→ ASSIGNMENT:
Copy out every line of the listing in which "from" appears.

Segment Open

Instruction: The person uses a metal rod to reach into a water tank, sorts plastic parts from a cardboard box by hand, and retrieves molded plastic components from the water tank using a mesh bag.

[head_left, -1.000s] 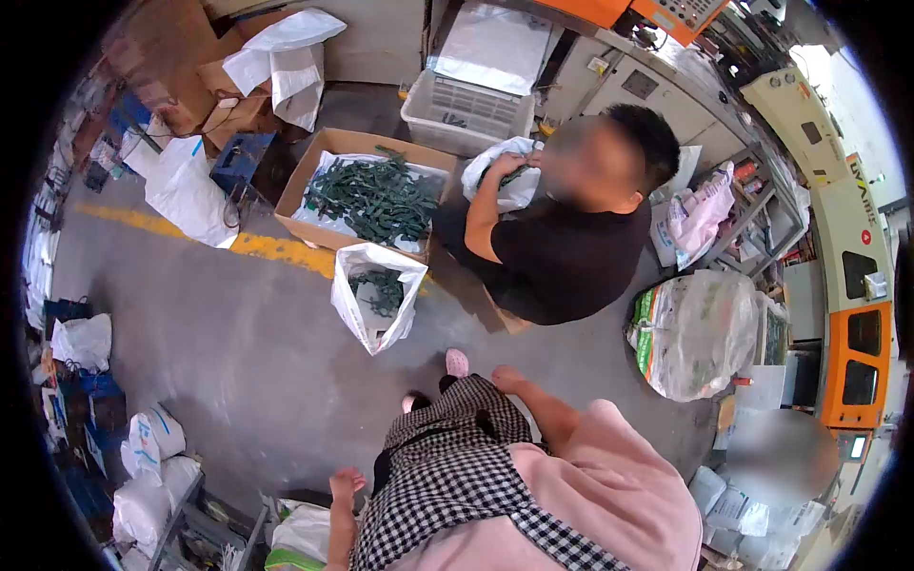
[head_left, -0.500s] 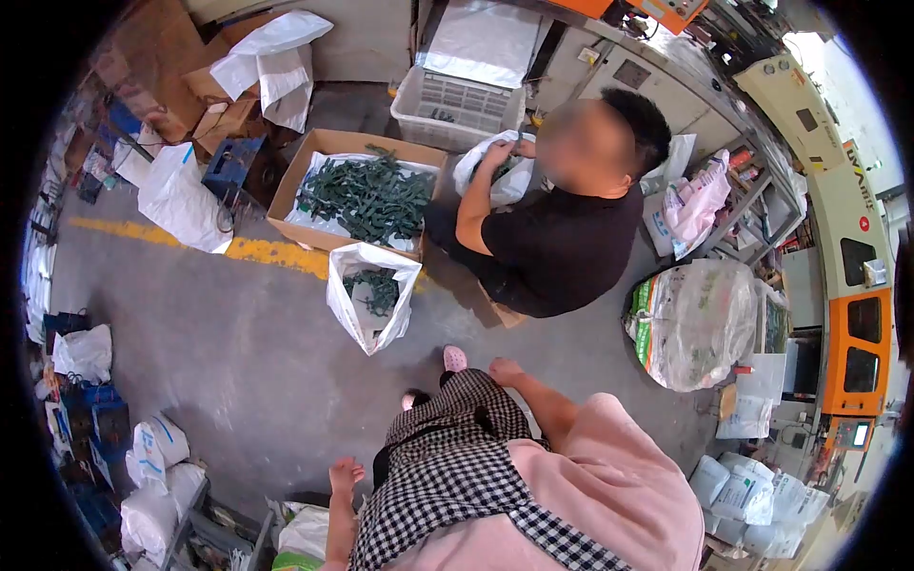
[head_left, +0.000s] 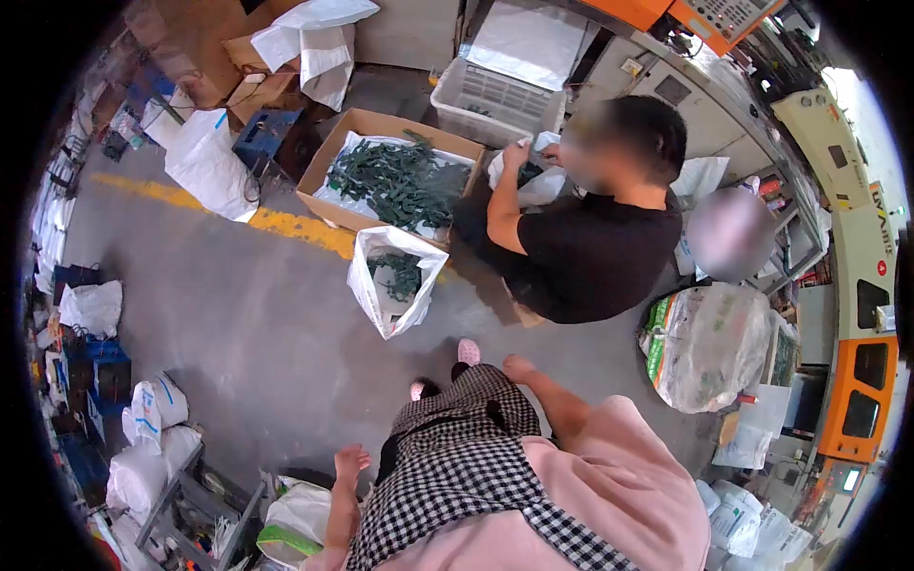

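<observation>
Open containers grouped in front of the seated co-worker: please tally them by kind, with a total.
Cardboard box filled with green pieces: 1
Plastic crate: 1
White bags, one on the floor, one at the co-worker's hands: 2
Total: 4

a machine (head_left: 845, 319), control panel (head_left: 728, 17) and yellow floor line (head_left: 303, 232) mark a factory workshop
</observation>
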### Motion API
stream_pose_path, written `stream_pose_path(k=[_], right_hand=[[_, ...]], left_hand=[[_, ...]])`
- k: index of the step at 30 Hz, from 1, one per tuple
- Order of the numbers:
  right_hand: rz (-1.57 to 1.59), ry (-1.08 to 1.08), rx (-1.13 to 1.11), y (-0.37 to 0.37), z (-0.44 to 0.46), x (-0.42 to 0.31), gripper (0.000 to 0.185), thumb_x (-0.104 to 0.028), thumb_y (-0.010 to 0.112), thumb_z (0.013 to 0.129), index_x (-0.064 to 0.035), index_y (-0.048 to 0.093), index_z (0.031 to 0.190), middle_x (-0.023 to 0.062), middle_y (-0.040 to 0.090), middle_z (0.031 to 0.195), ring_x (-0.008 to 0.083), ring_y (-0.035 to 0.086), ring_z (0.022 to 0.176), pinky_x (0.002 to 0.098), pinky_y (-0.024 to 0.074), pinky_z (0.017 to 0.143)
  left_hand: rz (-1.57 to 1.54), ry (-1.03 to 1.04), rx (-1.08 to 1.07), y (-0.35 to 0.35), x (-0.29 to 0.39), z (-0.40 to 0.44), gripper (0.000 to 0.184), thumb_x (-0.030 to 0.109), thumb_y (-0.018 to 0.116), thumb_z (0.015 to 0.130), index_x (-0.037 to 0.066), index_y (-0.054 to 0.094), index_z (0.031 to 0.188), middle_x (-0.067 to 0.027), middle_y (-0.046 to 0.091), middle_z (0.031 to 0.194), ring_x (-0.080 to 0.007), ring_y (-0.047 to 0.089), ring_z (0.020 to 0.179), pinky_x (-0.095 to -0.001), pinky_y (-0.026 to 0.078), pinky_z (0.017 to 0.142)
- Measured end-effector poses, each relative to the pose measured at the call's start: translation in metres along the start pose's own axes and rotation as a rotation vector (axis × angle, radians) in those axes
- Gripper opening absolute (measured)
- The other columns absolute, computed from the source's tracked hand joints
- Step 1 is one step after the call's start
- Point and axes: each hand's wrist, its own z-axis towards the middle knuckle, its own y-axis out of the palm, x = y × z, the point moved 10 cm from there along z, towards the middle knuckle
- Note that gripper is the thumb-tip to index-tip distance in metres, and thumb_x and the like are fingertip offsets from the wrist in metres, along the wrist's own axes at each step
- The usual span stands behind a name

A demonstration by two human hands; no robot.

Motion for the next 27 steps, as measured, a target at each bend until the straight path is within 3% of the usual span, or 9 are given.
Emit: stream_pose_path(k=[5,7,9,11,14,18,21,22,27], right_hand=[[0.075,0.116,-0.162,-0.008,-0.006,-0.016,0.041,-0.041,0.045,0.08,-0.0065,0.062,0.095,0.0167,0.057,0.106,0.0309,0.055,0.097,0.0391,0.0426,0.085],[0.112,0.188,-0.224,-0.029,-0.011,-0.042,0.05,-0.05,0.046,0.08,-0.0061,0.061,0.099,0.0169,0.057,0.108,0.0302,0.054,0.101,0.0378,0.0413,0.087],[0.31,0.117,-0.211,-0.034,-0.015,-0.071,0.071,-0.064,0.045,0.076,-0.0035,0.056,0.11,0.0186,0.054,0.114,0.0312,0.051,0.106,0.0366,0.038,0.092],[0.29,0.04,-0.274,0.002,0.006,-0.074,0.074,-0.065,0.045,0.075,-0.0017,0.054,0.112,0.0197,0.053,0.115,0.0325,0.05,0.107,0.0368,0.0372,0.092],[0.165,-0.095,-0.339,-0.008,0.02,-0.109,0.079,-0.062,0.05,0.073,0.0045,0.047,0.116,0.023,0.048,0.119,0.0344,0.047,0.11,0.037,0.0372,0.093],[0.119,-0.065,-0.422,-0.017,0.029,-0.135,0.071,-0.058,0.056,0.072,0.0017,0.052,0.111,0.0214,0.057,0.106,0.0329,0.053,0.101,0.0379,0.0415,0.087],[0.122,-0.077,-0.335,-0.006,0.056,-0.146,0.065,-0.054,0.058,0.073,0.0016,0.056,0.106,0.0206,0.058,0.103,0.0324,0.056,0.097,0.0385,0.044,0.082],[0.123,-0.071,-0.343,0.005,0.067,-0.149,0.065,-0.054,0.058,0.073,0.0016,0.056,0.106,0.0206,0.058,0.103,0.0324,0.056,0.097,0.0385,0.044,0.082],[0.242,0.278,-0.282,0.043,0.116,-0.188,0.056,-0.048,0.057,0.075,0.0016,0.058,0.101,0.0214,0.06,0.098,0.0311,0.059,0.09,0.0384,0.0457,0.077]], left_hand=[[-0.163,-0.038,-0.11,-0.01,-0.025,0.036,0.02,0.017,0.056,0.081,-0.002,0.056,0.088,-0.0127,0.059,0.068,-0.0186,0.059,0.054,-0.0287,0.048,0.046],[0.299,-0.05,-0.116,-0.003,-0.021,0.05,0.019,0.02,0.056,0.081,0.0,0.058,0.082,-0.0113,0.059,0.066,-0.0179,0.059,0.054,-0.0291,0.046,0.045],[0.872,0.355,-0.176,0.033,0.021,0.039,0.029,0.029,0.056,0.081,0.0,0.06,0.078,-0.0114,0.059,0.066,-0.0184,0.059,0.053,-0.0308,0.047,0.047],[0.751,0.049,-0.019,0.051,0.049,0.028,0.045,0.043,0.054,0.08,-0.001,0.061,0.085,-0.0163,0.062,0.074,-0.0244,0.062,0.063,-0.0359,0.049,0.056],[1.045,0.323,0.004,0.081,0.087,0.05,0.059,0.053,0.049,0.079,-0.002,0.059,0.096,-0.0218,0.062,0.087,-0.0292,0.062,0.082,-0.0413,0.049,0.068],[1.137,0.192,-0.117,0.08,0.082,0.079,0.061,0.055,0.048,0.079,-0.001,0.058,0.102,-0.0242,0.058,0.101,-0.0344,0.056,0.098,-0.0448,0.046,0.079],[1.334,0.275,0.163,0.055,0.16,0.074,0.058,0.053,0.05,0.078,-0.001,0.059,0.098,-0.0226,0.056,0.107,-0.0385,0.053,0.101,-0.045,0.045,0.081],[1.473,0.32,-0.121,0.063,0.157,0.086,0.054,0.049,0.051,0.078,-0.001,0.058,0.098,-0.0219,0.056,0.107,-0.0403,0.053,0.1,-0.0455,0.045,0.08],[1.608,0.133,-0.479,-0.029,0.183,0.168,0.034,0.026,0.048,0.083,-0.001,0.054,0.103,-0.0195,0.058,0.1,-0.0335,0.057,0.092,-0.0452,0.046,0.075]])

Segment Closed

→ RESULT OF THIS TASK:
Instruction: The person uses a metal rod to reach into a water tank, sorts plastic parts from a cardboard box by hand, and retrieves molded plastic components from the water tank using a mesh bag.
- k: index of the step at 30 Hz, from 1, one per tuple
- The other columns absolute, computed from the source's tracked hand joints
- Point and axes: each hand's wrist, its own z-axis towards the middle knuckle, its own y-axis out of the palm, x = y × z, the point moved 10 cm from there along z, towards the middle knuckle
- Note that gripper is the thumb-tip to index-tip distance in metres, and thumb_x and the like are fingertip offsets from the wrist in metres, along the wrist's own axes at each step

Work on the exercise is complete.